=== Section Start ===
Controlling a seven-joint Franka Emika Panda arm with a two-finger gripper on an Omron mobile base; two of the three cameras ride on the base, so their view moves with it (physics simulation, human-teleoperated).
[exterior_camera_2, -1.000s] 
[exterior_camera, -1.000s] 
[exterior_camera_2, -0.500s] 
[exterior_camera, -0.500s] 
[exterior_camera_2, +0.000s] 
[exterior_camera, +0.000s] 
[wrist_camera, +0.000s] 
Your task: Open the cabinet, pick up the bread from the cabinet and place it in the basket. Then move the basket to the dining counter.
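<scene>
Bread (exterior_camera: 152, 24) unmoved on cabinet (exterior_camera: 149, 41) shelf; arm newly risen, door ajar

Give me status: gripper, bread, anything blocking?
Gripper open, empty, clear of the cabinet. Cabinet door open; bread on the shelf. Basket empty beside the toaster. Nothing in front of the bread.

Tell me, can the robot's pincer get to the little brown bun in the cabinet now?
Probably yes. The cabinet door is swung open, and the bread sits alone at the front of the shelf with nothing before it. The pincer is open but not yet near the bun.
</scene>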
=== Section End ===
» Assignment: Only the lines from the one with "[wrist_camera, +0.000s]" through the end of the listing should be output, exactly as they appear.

» Result of this task:
[wrist_camera, +0.000s] 
Your task: Open the cabinet, pick up the bread from the cabinet and place it in the basket. Then move the basket to the dining counter.
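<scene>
Bread (exterior_camera: 152, 24) unmoved on cabinet (exterior_camera: 149, 41) shelf; arm newly risen, door ajar

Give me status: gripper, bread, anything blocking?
Gripper open, empty, clear of the cabinet. Cabinet door open; bread on the shelf. Basket empty beside the toaster. Nothing in front of the bread.

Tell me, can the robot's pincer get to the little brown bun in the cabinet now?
Probably yes. The cabinet door is swung open, and the bread sits alone at the front of the shelf with nothing before it. The pincer is open but not yet near the bun.
</scene>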

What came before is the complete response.